- _What is required_
Each line of the data below from the one holding "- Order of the" to the one holding "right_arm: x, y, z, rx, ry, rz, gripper", inclusive, is to be reproduced exactly; no other line belongs in the answer.

- _Material provided_
[Start of Attachment]

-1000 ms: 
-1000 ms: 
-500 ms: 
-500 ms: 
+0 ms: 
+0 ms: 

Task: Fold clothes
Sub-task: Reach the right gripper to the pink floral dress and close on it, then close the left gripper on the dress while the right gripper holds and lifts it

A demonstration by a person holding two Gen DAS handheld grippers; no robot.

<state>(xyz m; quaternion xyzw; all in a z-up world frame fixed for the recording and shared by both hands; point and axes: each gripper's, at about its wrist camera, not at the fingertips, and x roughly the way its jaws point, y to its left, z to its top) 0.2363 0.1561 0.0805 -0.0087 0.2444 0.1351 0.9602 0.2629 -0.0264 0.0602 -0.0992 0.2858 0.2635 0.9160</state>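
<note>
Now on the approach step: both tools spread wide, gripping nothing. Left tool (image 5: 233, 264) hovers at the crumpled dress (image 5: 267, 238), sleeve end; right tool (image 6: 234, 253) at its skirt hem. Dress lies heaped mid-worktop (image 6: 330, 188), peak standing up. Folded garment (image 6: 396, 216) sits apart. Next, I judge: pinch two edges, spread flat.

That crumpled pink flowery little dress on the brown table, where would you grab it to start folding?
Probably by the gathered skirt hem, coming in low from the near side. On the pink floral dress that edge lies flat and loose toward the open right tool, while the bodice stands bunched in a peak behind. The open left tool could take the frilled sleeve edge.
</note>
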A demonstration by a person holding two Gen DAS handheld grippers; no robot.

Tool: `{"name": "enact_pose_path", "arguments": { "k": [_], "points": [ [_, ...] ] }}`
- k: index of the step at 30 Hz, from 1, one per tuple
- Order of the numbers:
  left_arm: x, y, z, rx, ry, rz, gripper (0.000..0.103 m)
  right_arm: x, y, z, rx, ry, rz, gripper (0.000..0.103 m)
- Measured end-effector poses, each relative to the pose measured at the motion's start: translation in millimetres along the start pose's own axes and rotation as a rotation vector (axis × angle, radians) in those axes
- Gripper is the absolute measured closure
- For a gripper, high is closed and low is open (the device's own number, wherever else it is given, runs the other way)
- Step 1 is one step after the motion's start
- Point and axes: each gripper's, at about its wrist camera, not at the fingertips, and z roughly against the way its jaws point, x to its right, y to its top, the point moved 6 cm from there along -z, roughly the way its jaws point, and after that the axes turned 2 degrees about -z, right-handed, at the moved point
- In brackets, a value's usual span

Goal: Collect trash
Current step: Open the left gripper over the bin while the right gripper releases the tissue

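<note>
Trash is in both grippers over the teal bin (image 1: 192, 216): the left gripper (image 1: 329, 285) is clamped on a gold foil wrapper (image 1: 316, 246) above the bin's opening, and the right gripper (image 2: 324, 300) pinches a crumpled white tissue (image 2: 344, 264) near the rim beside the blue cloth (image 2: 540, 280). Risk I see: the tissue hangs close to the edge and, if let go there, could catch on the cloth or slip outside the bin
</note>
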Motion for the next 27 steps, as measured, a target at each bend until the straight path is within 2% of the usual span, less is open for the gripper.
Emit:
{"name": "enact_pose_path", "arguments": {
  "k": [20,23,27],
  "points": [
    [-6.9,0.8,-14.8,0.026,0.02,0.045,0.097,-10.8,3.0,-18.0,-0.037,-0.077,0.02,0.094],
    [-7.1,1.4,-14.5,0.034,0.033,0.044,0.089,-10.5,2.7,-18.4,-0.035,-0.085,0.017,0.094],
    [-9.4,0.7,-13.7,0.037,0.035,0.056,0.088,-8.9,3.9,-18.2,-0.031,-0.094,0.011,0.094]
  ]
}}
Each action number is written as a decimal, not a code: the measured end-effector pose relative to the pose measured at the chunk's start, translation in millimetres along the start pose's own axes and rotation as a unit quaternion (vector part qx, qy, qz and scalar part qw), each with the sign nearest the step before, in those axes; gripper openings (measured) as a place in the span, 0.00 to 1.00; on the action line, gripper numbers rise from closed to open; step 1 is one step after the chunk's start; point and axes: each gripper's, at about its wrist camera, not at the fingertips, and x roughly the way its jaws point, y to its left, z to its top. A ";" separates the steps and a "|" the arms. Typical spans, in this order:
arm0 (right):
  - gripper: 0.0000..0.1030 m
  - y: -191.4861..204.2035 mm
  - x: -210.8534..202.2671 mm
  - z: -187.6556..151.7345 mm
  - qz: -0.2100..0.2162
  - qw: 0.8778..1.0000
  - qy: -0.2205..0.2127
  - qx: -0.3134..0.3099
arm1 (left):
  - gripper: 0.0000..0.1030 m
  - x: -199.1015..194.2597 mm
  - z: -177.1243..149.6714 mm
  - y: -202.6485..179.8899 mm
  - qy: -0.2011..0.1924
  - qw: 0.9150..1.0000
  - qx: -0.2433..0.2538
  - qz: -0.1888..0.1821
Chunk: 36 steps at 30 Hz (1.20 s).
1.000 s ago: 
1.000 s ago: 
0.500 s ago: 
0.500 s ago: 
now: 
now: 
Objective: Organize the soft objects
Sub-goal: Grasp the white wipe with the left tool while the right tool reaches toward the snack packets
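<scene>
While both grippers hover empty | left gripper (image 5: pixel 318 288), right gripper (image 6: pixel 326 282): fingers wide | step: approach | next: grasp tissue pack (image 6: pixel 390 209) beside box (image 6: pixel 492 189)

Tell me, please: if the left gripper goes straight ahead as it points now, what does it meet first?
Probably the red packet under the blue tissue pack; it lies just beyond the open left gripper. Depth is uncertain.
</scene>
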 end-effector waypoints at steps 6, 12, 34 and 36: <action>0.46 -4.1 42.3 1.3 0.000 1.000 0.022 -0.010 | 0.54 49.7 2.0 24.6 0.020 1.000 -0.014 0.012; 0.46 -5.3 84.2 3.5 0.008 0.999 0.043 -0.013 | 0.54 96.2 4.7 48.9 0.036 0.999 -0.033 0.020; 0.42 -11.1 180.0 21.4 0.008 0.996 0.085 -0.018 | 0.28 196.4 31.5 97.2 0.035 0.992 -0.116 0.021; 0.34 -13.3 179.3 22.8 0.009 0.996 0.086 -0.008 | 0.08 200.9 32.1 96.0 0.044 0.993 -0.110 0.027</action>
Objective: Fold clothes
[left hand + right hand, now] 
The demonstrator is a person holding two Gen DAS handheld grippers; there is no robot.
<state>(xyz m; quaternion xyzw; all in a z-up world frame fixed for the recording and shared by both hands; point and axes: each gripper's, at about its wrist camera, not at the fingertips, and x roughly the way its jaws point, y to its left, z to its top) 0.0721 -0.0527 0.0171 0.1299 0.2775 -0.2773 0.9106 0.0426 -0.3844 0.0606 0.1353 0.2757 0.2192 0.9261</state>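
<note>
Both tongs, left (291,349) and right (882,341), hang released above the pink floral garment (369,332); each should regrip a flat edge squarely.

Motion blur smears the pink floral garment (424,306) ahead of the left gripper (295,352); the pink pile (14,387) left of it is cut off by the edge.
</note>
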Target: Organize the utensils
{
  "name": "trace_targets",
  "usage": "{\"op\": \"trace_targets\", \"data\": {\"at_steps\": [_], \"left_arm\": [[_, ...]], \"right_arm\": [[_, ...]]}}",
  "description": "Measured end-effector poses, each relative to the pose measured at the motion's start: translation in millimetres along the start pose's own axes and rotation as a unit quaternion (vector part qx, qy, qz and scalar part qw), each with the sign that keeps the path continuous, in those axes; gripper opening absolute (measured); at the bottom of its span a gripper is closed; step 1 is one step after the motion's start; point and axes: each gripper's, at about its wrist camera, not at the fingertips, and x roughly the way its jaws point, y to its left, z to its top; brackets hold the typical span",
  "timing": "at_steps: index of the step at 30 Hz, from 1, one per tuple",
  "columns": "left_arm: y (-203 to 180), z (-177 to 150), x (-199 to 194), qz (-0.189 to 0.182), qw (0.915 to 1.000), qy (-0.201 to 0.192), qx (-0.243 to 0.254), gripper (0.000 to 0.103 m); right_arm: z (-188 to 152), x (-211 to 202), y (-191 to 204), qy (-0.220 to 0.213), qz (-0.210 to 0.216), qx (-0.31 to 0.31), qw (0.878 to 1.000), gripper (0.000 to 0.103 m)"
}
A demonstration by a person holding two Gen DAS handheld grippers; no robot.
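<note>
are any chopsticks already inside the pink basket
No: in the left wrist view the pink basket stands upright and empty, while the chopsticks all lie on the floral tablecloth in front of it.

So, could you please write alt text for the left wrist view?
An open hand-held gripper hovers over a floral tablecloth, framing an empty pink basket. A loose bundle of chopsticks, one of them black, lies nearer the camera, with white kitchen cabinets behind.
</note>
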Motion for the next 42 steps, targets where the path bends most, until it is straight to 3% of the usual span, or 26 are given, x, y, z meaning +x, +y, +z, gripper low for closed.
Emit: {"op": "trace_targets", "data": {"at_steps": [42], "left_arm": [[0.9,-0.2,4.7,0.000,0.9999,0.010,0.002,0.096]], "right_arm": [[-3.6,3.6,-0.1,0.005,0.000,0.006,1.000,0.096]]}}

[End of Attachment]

- _Final answer_
- Order of the numbers:
  left_arm: x, y, z, rx, ry, rz, gripper (0.000..0.103 m)
  right_arm: x, y, z, rx, ry, rz, gripper (0.000..0.103 m)

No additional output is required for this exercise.